_Your instructions_.
Every line of the data below that holds the string "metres" needs to be reported.

⟨

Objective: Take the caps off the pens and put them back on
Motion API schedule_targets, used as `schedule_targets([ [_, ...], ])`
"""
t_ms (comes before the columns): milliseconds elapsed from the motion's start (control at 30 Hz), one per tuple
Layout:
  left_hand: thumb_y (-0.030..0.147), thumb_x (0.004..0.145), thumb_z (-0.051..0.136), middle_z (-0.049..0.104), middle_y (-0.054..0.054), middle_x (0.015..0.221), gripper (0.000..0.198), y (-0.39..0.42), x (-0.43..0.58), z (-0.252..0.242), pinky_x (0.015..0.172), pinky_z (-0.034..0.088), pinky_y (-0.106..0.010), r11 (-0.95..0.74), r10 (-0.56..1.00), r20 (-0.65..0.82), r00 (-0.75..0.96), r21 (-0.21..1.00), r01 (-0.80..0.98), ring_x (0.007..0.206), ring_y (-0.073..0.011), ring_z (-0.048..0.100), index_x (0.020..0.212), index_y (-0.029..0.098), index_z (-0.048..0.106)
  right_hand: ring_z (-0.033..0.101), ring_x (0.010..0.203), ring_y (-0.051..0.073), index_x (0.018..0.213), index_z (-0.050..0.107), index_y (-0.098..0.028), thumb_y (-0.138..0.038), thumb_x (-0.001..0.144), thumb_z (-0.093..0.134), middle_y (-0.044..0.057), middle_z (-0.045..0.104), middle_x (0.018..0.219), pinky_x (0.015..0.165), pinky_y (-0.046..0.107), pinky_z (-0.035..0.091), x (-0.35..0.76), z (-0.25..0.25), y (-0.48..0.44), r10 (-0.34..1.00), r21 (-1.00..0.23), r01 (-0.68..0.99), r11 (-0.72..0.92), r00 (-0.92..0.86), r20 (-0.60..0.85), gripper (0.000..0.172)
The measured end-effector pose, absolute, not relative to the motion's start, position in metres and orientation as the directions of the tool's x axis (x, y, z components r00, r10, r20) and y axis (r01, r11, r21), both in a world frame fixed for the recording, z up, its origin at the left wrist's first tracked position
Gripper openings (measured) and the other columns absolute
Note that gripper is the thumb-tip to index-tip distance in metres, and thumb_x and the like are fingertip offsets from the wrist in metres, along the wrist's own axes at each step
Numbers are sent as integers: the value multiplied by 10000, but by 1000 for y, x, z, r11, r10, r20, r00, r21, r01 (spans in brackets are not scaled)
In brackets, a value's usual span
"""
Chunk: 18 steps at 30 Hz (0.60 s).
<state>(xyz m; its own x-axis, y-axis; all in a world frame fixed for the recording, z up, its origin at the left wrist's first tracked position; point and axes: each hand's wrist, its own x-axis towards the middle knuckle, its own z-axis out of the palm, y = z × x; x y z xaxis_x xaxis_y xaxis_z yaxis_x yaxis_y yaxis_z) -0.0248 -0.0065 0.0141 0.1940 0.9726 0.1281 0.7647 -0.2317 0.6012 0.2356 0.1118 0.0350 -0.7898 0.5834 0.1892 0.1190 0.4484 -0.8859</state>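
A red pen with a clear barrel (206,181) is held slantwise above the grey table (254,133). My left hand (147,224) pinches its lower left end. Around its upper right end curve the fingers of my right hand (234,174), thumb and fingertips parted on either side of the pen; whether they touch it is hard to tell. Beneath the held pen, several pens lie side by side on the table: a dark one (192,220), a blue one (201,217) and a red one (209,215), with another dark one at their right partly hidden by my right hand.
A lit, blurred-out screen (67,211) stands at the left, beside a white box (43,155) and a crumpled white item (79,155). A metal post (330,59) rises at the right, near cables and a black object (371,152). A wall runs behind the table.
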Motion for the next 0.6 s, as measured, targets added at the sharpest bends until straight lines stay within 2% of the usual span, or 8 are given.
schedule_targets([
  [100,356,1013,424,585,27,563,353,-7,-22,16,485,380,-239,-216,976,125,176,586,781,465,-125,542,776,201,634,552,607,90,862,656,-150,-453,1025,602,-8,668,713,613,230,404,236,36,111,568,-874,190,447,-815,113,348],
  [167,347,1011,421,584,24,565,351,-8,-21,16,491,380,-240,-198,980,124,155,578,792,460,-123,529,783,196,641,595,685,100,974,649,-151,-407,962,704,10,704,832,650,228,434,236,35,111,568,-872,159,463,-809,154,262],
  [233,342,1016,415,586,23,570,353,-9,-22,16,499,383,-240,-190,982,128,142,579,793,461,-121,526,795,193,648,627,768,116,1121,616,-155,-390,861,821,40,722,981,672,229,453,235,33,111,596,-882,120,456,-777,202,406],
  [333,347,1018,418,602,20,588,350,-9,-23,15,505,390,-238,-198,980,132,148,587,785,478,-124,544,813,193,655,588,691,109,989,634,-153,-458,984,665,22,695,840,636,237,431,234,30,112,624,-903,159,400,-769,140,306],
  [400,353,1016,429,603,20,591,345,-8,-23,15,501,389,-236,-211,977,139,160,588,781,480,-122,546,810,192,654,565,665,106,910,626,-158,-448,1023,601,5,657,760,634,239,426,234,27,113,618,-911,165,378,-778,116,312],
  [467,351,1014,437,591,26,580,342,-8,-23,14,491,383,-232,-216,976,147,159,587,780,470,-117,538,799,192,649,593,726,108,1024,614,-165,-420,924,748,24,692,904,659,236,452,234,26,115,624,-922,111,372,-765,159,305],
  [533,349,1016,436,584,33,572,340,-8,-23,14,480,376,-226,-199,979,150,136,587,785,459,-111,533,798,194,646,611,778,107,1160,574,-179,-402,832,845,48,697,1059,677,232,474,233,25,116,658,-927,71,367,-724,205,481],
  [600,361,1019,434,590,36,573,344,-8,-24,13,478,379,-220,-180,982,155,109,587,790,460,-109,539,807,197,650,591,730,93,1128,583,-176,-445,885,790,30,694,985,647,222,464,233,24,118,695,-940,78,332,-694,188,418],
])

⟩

_Task result_.
The measured end-effector pose, absolute, not relative to the motion's start, position in metres and orientation as the directions of the tool's x axis (x, y, z components r00, r10, r20) and y axis (r01, r11, r21), both in a world frame fixed for the recording, z up, its origin at the left wrist's first tracked position
Note that gripper is the thumb-tip to index-tip distance in metres, and thumb_x and the like are fingertip offsets from the wrist in metres, along the wrist's own axes at each step

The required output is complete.